The details held within the BOM can be used with different sourcing policies to ensure you get the best product from the right supplier at the best price and availability, ensuring customer satisfaction and reduced costs.

An ERP system uses the BOM to calculate the final costs of the product, calculating up from the lower levels. In many cases, the same item could be made in alternate ways, using an alternate BOM. In case of material shortages, manufacturers can switch to the alternate BOMs on the shop floor, using up alternate stock or production capacity. This all improves customer satisfaction in the organization.

BOM is an essential part of your quality and control systems.

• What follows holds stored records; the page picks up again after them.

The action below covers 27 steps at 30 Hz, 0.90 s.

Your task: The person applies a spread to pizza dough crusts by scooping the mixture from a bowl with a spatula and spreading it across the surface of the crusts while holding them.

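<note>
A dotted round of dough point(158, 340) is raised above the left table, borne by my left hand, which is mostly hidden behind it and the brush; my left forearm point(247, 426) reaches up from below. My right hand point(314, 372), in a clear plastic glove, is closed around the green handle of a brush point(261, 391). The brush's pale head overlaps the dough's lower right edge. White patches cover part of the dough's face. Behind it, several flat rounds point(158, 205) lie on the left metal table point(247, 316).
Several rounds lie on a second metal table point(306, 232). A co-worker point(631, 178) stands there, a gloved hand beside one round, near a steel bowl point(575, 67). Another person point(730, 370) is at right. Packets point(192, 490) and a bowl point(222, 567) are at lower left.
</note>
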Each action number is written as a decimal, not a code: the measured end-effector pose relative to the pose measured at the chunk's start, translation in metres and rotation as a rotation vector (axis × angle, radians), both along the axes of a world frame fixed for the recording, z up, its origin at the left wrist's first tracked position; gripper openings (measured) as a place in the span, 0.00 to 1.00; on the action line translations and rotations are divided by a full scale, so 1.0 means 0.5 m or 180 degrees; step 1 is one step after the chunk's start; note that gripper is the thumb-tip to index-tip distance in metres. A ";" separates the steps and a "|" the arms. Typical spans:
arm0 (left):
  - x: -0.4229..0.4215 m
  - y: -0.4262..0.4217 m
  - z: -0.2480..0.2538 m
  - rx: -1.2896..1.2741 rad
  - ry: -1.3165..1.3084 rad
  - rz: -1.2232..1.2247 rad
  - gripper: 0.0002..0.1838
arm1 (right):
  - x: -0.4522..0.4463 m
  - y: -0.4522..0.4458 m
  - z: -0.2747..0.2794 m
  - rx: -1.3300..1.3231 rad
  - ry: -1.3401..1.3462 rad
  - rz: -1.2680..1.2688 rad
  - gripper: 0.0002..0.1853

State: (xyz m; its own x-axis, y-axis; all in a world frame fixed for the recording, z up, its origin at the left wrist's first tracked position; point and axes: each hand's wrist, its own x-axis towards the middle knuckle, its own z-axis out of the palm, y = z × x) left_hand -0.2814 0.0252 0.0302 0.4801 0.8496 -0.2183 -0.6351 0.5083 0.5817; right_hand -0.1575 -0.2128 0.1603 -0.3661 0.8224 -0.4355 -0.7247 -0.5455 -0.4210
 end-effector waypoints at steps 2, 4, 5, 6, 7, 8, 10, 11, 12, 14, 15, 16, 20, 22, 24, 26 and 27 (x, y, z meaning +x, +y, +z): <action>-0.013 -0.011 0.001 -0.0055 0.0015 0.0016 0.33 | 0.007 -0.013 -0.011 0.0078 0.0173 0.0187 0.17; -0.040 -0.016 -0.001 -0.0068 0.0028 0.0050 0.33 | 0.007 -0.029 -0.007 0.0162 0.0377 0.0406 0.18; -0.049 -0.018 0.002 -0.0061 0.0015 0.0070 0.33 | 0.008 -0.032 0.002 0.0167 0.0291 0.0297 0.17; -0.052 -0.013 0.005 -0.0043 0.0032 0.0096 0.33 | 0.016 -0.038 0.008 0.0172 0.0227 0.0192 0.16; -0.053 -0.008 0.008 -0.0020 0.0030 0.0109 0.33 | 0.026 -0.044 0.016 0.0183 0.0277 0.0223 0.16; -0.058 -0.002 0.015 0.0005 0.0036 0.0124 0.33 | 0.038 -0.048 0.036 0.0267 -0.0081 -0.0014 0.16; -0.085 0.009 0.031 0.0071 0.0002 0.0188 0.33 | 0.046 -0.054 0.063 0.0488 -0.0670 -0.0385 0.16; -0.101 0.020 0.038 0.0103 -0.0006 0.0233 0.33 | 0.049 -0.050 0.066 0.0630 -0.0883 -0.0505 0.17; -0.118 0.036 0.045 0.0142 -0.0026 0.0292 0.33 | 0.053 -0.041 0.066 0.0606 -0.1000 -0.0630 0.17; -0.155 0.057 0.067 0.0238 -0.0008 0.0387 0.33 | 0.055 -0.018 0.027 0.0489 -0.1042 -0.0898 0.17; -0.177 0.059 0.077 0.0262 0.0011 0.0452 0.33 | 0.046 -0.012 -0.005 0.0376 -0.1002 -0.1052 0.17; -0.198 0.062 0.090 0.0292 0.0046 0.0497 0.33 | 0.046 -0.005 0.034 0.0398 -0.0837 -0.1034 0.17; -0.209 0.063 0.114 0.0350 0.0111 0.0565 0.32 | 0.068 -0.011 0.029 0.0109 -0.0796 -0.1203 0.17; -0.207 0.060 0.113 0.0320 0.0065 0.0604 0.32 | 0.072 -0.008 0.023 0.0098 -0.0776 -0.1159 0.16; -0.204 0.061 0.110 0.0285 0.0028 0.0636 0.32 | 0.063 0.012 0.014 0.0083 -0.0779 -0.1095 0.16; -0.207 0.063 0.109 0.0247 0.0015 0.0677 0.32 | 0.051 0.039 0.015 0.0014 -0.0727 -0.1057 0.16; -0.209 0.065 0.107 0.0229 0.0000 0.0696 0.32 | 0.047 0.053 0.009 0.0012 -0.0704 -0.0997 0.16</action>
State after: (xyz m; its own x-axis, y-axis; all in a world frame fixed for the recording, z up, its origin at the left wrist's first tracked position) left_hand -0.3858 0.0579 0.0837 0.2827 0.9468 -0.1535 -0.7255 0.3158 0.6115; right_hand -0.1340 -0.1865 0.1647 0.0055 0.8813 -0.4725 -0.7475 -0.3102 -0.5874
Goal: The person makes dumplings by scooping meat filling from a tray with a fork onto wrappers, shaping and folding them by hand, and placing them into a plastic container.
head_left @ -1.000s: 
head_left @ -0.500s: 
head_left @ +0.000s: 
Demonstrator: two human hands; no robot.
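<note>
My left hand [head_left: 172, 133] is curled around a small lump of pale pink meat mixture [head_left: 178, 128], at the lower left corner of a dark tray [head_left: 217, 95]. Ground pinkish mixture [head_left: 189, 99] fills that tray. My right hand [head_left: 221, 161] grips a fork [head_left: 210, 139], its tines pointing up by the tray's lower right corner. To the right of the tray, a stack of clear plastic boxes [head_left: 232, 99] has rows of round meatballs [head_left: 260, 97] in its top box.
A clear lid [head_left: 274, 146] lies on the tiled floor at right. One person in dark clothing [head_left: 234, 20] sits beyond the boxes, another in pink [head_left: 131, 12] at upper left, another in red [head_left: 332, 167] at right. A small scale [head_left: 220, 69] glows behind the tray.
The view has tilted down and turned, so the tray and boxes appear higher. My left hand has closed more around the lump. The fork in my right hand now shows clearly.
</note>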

Accurate BOM improves inventory flow, and material planning, giving a business the unique competitive advantage it requires.

Here’s how BOM can help you manage your inventory

Capacity planning: This is about determining what the business requires to meet changing demands for its products. It includes considering the number of machines, the size of the employees, equipment utilization and overall efficiency.

Procurement planning: It has to do with ensuring that business purchases arrive promptly and in the right quantities

Forecasting of the procurement: It is the process of calculating quantities of parts required to make selected products and is about planning for the future to support inventory optimization.

Production planning: It is planning a business’s production and manufacturing modules. For instance, how you manage your supply chain, raw materials, employees, and the physical space where the manufacturing process takes place.

Improved cash flow: A BOM outlines the exact materials and quantity used in every product, so a business can order only what it needs and prevent unnecessary purchases.

Inventory optimization: This a vital part of inventory management, if a business wants to use less capital while maintaining a saleable inventory and factors in the volatility of supply and demand.

BOM within your ERP

Within a manufacturing business, multiple departments can use BOMs, including production, purchasing, sales, and after-sales services. However, poorly managed or non-existent BOMs can lead to a higher cost of goods sold or revenue loss from inaccurate part information, excess or inadequate inventory, quality issues, longer time to market, and insufficient collaboration between suppliers, vendors, and contract manufacturers.

That results in poor end-to-end supply chain visibility, latency in critical decision-making and overall inefficiency in supply chain operations. The combination of MPS, BOM and MRP information determines the items to be manufactured, in what quantities and by when, and what must be procured. Doing all this manually would be tedious and impractical, but it is easy for an ERP system. Then there is a final function to consider – what is the capacity of the shop floor to manufacture products?

An ERP system is the best possible solution for effective and efficient BOM management. Information obtained through a Bill of Materials can feed directly into an ERP system to enhance operation efficiencies. Using an ERP system also integrates teams for easy collaboration and faster processing. In addition, it enables centralized control of the entire product record and ensures delivery of a superior quality product.